Pemohon mengajukan praperadilan yang memutuskan permohonan praperadilan ditolak lewat putusan No. 27/Pid/Prap/2011/PN Jaksel tanggal 23 Agustus 2011. Dengan demikian, SP3 atas kasus itu tetap dinyatakan sah. Meski Pasal 83 ayat (1) dan (2) KUHAP melarang pihak pemohon untuk mengajukan banding, Tjetje tetap mengajukan banding atas putusan praperadilan itu.

Sementara itu, juru Bicara MK, M. Akil Mochtar menegaskan pencantuman istilah terdakwa dalam putusan MK itu karena tak jarang pengajuan praperadilan saat proses penuntutan. “Kan Pasal 83 ayat (2) KUHAP menyebutkan proses penghentian penuntutan.
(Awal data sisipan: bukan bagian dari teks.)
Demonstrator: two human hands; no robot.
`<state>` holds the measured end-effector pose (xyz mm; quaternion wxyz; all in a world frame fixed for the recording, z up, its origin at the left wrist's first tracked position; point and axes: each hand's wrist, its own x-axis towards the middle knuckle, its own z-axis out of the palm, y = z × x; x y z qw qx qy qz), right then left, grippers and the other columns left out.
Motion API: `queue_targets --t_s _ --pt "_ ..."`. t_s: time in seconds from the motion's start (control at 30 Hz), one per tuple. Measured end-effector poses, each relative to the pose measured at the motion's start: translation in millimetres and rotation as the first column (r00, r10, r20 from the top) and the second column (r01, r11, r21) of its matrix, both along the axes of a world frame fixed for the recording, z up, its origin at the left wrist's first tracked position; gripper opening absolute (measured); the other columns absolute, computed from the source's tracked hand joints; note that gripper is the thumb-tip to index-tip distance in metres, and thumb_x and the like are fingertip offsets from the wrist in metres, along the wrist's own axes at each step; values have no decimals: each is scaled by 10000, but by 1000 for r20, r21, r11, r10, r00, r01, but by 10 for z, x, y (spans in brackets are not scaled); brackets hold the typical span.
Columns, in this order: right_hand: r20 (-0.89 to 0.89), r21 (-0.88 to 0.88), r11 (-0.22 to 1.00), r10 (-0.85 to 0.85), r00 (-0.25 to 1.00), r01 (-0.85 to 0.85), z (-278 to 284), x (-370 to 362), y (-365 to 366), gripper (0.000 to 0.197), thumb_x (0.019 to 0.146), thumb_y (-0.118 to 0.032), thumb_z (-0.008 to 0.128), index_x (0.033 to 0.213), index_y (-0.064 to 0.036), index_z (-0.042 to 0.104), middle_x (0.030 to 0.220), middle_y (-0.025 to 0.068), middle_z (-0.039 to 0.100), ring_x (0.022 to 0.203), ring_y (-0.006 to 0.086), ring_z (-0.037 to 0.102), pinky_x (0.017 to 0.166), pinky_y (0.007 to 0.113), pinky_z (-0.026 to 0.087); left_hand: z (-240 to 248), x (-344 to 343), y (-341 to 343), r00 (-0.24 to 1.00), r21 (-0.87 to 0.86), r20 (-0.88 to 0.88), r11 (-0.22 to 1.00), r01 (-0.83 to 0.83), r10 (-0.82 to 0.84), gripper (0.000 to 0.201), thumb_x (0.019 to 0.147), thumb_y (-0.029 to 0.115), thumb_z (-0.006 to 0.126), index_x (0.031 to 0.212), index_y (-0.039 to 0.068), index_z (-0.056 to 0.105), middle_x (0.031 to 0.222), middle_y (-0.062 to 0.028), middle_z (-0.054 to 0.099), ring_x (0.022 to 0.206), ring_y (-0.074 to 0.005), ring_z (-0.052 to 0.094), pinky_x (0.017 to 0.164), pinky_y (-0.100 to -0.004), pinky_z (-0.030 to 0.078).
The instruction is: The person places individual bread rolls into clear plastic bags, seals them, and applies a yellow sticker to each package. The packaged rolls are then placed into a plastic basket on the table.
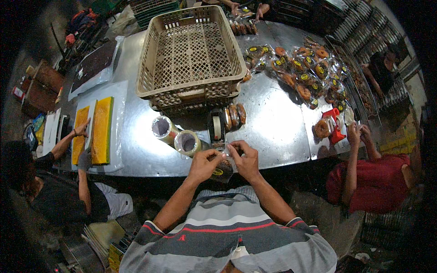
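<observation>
At the table's front edge I hold a clear plastic bag (223, 174) with a round yellow label and something dark inside. My left hand (205, 163) pinches its gathered top from the left. From the other side, my right hand (245, 160) has thumb and fingers closed on the same top, so the bag hangs below my fingertips. Just beyond my hands stands a tape dispenser (216, 126) with a roll in it. Several ring doughnuts (235, 116) stand in a row to its right. Two large tape rolls (165, 129) sit on its left.
Behind the tape, stacked beige crates (191, 86) rise from the metal table (273, 136). Bagged doughnuts (309, 73) are heaped at the far right. On the left a person handles a yellow slab cake (102, 132); on the right another works beside a red tape dispenser (336, 127).
</observation>
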<state>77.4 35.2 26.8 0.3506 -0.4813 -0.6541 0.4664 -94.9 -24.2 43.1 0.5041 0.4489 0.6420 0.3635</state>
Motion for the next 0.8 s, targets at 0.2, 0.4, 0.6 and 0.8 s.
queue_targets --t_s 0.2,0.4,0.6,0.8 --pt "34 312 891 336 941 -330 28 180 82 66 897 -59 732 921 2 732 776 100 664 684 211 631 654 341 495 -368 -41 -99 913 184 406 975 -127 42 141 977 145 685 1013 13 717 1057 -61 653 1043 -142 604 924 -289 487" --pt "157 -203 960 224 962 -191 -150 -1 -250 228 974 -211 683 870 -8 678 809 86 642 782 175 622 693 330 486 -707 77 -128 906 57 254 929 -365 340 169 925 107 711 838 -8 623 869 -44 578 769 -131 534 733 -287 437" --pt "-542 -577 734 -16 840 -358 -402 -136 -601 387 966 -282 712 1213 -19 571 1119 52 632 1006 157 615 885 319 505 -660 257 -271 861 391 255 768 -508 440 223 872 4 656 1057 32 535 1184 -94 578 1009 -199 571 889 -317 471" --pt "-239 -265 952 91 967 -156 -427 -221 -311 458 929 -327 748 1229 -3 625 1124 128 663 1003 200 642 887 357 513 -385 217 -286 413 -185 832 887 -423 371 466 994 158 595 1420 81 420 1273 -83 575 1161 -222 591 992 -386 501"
Kalau sudah masuk proses penuntutan, seseorang bisa disebut terdakwa,” kata Akil.

Ia menegaskan bahwa jika berkas perkara sudah dinyatakan lengkap (P-21) oleh penuntut umum yang masuk proses penuntutan. “Proses penuntutan ini seseorang tidak bisa disebut tersangka lagi, tetapi sudah berstatus terdakwa hingga disidangkan. Disitu kan sudah ada proses pembuatan surat dakwaan yang menyebut atas nama terdakwa. Makanya, kita masukkan istilah tersangka dan terdakwa dalam putusan itu sesuai cakupan pasal 83 ayat (2) KUHAP,” katanya.